它停在半空,迅速變大,變成一面黑盾,星髓石爆發出強光。接著一道劍氣從令牌裡斬出,像雷劈下來,所有箭全被劈碎。
還不止這樣。
令牌虛影一閃,竟變成了謝無厭的樣子,拿著一把虛影劍,空中一掃。劍氣橫穿峭壁,幾個黑衣人慘叫著摔下崖,其他人慌忙後退。

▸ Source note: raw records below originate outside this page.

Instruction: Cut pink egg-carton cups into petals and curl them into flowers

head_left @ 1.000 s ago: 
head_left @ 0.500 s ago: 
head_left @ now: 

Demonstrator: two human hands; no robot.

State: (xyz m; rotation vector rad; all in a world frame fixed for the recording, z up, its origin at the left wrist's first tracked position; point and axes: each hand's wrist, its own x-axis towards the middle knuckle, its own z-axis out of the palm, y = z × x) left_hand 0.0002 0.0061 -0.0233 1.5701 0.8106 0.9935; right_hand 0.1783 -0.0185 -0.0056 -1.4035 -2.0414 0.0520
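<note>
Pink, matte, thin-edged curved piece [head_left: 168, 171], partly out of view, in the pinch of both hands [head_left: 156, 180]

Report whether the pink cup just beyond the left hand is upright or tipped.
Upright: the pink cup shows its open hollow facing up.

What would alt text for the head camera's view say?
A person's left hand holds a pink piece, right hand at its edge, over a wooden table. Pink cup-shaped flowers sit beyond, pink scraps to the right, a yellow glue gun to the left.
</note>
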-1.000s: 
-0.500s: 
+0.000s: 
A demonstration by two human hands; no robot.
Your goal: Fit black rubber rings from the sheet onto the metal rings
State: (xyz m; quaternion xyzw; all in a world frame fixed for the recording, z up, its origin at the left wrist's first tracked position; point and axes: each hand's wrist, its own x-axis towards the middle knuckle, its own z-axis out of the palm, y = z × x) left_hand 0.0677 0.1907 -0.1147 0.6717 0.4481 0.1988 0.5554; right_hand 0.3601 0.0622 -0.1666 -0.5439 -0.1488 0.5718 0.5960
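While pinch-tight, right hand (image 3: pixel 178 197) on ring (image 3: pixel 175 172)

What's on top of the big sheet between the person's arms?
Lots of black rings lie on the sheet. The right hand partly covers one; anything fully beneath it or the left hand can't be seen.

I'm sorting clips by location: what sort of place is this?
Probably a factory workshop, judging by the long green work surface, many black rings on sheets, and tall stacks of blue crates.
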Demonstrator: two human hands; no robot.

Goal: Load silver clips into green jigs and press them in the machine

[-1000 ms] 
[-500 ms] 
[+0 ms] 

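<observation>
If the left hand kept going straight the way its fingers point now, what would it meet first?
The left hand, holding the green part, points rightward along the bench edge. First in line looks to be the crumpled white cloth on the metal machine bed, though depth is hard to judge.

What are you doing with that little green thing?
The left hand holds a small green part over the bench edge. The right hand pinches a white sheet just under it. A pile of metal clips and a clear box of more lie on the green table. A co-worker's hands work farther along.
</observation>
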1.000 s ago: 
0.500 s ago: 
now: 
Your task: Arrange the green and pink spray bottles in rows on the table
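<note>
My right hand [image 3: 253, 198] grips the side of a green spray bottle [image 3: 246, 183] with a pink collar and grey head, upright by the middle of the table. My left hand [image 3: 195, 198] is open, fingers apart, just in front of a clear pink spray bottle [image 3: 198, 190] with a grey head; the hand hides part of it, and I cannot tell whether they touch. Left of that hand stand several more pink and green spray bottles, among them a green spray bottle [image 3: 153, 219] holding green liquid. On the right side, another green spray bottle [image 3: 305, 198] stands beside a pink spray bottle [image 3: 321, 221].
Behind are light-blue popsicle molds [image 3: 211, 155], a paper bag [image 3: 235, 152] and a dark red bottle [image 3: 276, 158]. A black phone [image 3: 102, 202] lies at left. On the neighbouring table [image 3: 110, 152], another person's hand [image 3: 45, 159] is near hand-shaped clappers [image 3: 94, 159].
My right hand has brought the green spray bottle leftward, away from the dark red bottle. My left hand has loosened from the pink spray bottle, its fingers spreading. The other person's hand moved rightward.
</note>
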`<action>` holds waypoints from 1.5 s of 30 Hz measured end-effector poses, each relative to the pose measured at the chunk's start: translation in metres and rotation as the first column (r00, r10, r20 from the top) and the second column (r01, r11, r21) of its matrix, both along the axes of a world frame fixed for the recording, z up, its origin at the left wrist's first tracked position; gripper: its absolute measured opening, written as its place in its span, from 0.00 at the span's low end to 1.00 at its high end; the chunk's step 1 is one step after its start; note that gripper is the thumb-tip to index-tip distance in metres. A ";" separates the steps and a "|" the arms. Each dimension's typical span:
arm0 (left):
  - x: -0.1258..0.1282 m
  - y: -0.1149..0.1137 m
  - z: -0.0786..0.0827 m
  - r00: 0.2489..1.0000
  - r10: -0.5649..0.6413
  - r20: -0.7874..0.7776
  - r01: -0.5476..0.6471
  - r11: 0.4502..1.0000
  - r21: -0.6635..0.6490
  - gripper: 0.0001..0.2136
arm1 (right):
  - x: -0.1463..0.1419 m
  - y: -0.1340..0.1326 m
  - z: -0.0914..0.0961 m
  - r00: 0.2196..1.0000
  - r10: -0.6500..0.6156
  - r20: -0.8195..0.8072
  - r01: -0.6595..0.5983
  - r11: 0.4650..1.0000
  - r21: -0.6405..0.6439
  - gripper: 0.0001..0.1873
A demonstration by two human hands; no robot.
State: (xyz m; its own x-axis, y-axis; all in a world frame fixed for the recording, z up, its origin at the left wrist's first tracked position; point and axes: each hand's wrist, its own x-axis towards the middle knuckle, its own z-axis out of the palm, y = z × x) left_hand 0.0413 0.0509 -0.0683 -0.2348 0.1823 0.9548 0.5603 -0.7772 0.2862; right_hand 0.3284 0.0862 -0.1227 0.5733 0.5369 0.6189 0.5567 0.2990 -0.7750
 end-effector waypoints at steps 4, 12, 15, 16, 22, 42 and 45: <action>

白清露臉色大變,連退兩步,死死盯著令牌:“你……把自己的魂煉進了信物?!”
謝無厭不答。他一把抓起洛昭臨的手腕,低聲說:“走。”
她咬牙,借力往前衝。身後山門轟然關閉,擋住追兵。
藥圃裡面霧很大,腳下是溼軟的土,四周種著發光的藥草。遠處樹林裡,有一點紫光閃動。
她喘著氣,腿一軟,差點倒下。謝無厭扶住她,手貼她後背,一股暖流傳進來。
“還能撐?”他問。
她點頭,手抖著去撿地上的玄鐵令。令牌還在亮,但光弱了很多。
“它救了我兩次。”她啞著嗓子說,“你早該告訴我,這是拿命煉的東西。”
“告訴你,你會攔。”他淡淡說,“就像你不告訴我用命格置換一樣。”
她一愣,沒說話。
他知道她在怕甚麼——怕再經歷滅門那晚,怕所有人都死,只剩她一個。所以她總想自己扛。可這次不一樣。
她不是一個人。
她擦掉嘴角的血,深吸一口氣:“紫芝在那邊。”
謝無厭順著她目光看去,林子裡紫光忽閃,隱約能看到一座石臺,上面好像長著靈種。
“有人比我們快。”他說。
話音剛落,林子裡傳來響動。
不是風,是腳步聲。
有人在裡面。
洛昭臨抓緊玄鐵令,令牌突然發燙,星髓石閃出一道紅光——不是警報,是指路。
它指向林子深處。
她剛要動,謝無厭按住她肩:“等等。”
她皺眉:“怎麼?”
他盯著林子,聲音壓低:“地上沒有腳印。”
她一怔,低頭看。
土很鬆,走路一定會留下痕跡。但從門口到林邊,地面平整,連落葉都沒亂。
“有人清理過。”他說,“或者……根本不是人走的。”
她瞳孔一縮。
這時,林中紫光忽明忽暗,像被甚麼東西擋住了。
然後,一個影子從霧裡走出來。
沒有腳步聲。
影子披著黑袍,手裡託著一隻青瓷瓶,瓶裡裝著半株紫芝,根還在滴血。
洛昭臨呼吸一停。
那是紫芝——但不該這麼早就被挖出來。
而且,那血……不是植物的汁液。
是人血。
她猛地拽住謝無厭手臂:“別過去。”
可那人已經停下,緩緩抬頭。
兜帽下,是一張蒼白的臉。
眼睛黑洞洞的,嘴角裂開,無聲地笑了。
他的右手少了三根手指,斷口纏著符紙,符紙上寫著一個字——“清”。